Transcribe the data in full and exactly, omitting any pictures.

::: DATA BLOCK :::

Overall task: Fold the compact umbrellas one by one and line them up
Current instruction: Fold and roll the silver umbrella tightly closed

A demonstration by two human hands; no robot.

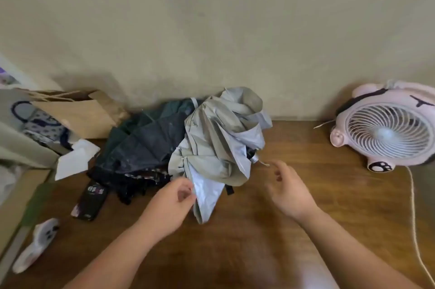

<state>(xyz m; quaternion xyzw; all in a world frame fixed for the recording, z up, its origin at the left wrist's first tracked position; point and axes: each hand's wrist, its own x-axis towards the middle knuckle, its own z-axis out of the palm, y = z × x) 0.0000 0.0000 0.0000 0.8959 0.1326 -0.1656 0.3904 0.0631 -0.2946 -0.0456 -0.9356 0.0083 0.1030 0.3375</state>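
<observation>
A crumpled silver-grey compact umbrella (219,138) lies loose on the wooden table (317,185) against the wall. A dark green-black umbrella (143,145) lies beside it on the left, partly under it. My left hand (171,204) pinches the near edge of the grey fabric with curled fingers. My right hand (288,191) hovers just right of the grey umbrella, fingers loosely curled and holding nothing, close to a thin metal rib tip (263,162).
A pink and white desk fan (386,131) stands at the right, its cord (415,230) trailing to the front. A phone (90,200), white paper (75,159), a brown paper bag (82,114) and a small white figure (35,244) crowd the left.
</observation>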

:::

__ANSWER FOR THE TASK__
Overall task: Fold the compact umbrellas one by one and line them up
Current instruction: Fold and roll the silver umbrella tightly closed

A demonstration by two human hands; no robot.


<state>(xyz m; quaternion xyzw; all in a world frame fixed for the recording, z up, its origin at the left wrist's first tracked position; point and axes: each hand's wrist, its own x-axis towards the middle knuckle, its own z-axis out of the palm, y = z × x) 0.0000 0.0000 0.0000 0.8959 0.1326 -0.1656 0.3904 0.0631 -0.2946 -0.0456 -0.9356 0.0083 0.1030 0.3375</state>
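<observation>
A crumpled silver-grey compact umbrella (219,138) lies loose on the wooden table (317,185) against the wall. A dark green-black umbrella (143,145) lies beside it on the left, partly under it. My left hand (171,204) pinches the near edge of the grey fabric with curled fingers. My right hand (288,191) hovers just right of the grey umbrella, fingers loosely curled and holding nothing, close to a thin metal rib tip (263,162).
A pink and white desk fan (386,131) stands at the right, its cord (415,230) trailing to the front. A phone (90,200), white paper (75,159), a brown paper bag (82,114) and a small white figure (35,244) crowd the left.
</observation>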

The response to this exercise is now complete.